I wish node made it easier to distinguish dev dependencies from real ones.
I don't think we should need to bump the package version just to trigger image rebuilds, but the workflow may be the easiest way to do it. We should be able to rebuild/republish image tags, since the image tag is the version of the package, not the version of the image, and can be safely republished.
Oh hmmm, what about having package-lock.json only include non dev dependencies if that is possible? Does that sound reasonable to consider further to you?
"npm install" doesnt respect the lock file, if i recall correctly, only "npm ci" does.

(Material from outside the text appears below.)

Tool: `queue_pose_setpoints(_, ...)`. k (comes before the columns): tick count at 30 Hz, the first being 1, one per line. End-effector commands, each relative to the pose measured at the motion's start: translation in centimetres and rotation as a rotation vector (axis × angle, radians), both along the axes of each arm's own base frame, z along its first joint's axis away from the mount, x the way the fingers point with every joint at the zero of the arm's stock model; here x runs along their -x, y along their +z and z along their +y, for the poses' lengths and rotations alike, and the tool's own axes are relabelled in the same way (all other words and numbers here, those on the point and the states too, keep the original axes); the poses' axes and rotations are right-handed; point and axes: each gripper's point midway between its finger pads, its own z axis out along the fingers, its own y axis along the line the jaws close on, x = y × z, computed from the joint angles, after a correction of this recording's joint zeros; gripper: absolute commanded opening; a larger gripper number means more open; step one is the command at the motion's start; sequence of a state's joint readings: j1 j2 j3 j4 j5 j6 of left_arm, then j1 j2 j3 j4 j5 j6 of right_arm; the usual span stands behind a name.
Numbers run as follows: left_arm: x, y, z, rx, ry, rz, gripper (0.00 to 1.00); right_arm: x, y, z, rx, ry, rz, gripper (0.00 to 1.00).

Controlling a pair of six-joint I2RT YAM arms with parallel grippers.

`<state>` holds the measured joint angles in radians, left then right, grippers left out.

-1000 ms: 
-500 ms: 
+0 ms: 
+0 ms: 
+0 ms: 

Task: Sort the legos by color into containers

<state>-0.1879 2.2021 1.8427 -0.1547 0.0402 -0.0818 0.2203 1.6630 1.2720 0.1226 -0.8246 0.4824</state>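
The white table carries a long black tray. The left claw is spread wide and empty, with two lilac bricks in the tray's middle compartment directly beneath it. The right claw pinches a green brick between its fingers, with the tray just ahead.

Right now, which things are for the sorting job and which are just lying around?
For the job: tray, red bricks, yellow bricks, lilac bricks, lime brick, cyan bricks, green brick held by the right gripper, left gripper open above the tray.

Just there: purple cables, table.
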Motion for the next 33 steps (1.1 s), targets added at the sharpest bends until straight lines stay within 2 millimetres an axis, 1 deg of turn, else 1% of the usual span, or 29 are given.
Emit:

To republish already tagged images is a controversial topic for us i recall. I'm undecided about it overall, but would rather for now keep adding a patch release to not need to reach agreement on a change in this case. I know its been discussed for z2jh images and the chp images in the past somewhere.
Yes, I think it's a fine compromise for the workflow. It just irks me a bit to make a versioned release of a package that says: "no changes, just triggering image rebuild by publishing a new tag".
I don't think we need to put any time into this right now, what we have is fine. Just rubs the "versions mean things" part of my brain the wrong way.
I'm also against overwriting the most specific tag, if we want to rebuild a release tag I'd prefer it if we added a -N
suffix.
We had a lot of discussion about the ideal way to build them in https://github.com/jupyterhub/team-compass/issues/474 but maybe we just go for something that works and refine the process later?
I think it's reasonable to expect security rebuilds of tagged images where the tag does not refer to the image, but something inside it. Docker image tags are not like git tags, they are more analogous to git branches and have reasonable expectations of updates unless the tag refers to the image itself (it does in our helm chart, it does not here or jupyterhub/jupyterhub or python:3.11.5, etc.).
I think the -N
suffix is a good way to version the docker tag separately from the package. But I think what we have now is probably the best compromise of developer time vs sensible versions. The cost of publishing meaningless versions is pretty low (wasteful dependabot/conda-forge PRs, etc.) compared to the maintenance savings of having 1 package version == 1 docker image tag.